Input data below:

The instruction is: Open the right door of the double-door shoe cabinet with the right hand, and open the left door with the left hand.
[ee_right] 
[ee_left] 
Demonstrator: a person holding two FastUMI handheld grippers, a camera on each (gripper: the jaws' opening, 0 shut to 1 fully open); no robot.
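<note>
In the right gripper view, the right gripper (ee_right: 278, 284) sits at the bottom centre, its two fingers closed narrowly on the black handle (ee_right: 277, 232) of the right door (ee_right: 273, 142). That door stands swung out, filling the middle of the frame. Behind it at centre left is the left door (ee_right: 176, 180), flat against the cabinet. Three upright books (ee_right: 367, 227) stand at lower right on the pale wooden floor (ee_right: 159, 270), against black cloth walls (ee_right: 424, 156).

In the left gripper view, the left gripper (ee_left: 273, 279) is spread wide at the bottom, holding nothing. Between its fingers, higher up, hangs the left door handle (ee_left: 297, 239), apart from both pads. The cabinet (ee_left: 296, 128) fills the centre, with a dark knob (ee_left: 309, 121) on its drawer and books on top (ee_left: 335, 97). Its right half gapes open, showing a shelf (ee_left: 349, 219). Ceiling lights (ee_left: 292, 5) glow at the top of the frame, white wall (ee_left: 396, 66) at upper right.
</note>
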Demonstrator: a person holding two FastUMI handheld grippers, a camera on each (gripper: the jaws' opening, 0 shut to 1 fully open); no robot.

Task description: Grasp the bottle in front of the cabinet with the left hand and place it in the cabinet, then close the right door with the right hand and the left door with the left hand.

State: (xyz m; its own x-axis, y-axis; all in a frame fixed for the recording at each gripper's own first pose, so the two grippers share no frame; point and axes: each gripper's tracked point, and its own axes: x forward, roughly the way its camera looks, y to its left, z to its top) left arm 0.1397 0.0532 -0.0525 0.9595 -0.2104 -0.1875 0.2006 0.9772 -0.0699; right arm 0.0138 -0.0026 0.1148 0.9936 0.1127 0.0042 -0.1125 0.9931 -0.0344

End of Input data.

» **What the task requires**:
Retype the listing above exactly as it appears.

» **Answer to this exercise**:
The instruction is: Open the right door of the double-door shoe cabinet with the right hand, and open the left door with the left hand.
[ee_right] 
[ee_left] 
Demonstrator: a person holding two FastUMI handheld grippers, a camera on each (gripper: the jaws' opening, 0 shut to 1 fully open); no robot.
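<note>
In the right gripper view, the right gripper (ee_right: 278, 284) sits at the bottom centre, its two fingers closed narrowly on the black handle (ee_right: 277, 232) of the right door (ee_right: 273, 142). That door stands swung out, filling the middle of the frame. Behind it at centre left is the left door (ee_right: 176, 180), flat against the cabinet. Three upright books (ee_right: 367, 227) stand at lower right on the pale wooden floor (ee_right: 159, 270), against black cloth walls (ee_right: 424, 156).

In the left gripper view, the left gripper (ee_left: 273, 279) is spread wide at the bottom, holding nothing. Between its fingers, higher up, hangs the left door handle (ee_left: 297, 239), apart from both pads. The cabinet (ee_left: 296, 128) fills the centre, with a dark knob (ee_left: 309, 121) on its drawer and books on top (ee_left: 335, 97). Its right half gapes open, showing a shelf (ee_left: 349, 219). Ceiling lights (ee_left: 292, 5) glow at the top of the frame, white wall (ee_left: 396, 66) at upper right.
</note>
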Demonstrator: a person holding two FastUMI handheld grippers, a camera on each (gripper: the jaws' opening, 0 shut to 1 fully open); no robot.

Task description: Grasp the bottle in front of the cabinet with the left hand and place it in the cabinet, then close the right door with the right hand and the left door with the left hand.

State: (xyz m; its own x-axis, y-axis; all in a frame fixed for the recording at each gripper's own first pose, so the two grippers share no frame; point and axes: each gripper's tracked point, and its own axes: x forward, roughly the way its camera looks, y to its left, z to its top) left arm 0.1397 0.0532 -0.0525 0.9595 -0.2104 -0.1875 0.2006 0.9772 -0.0699; right arm 0.0138 -0.0026 0.1148 0.9936 0.1127 0.0042 -0.1125 0.9931 -0.0344

The submitted answer is complete.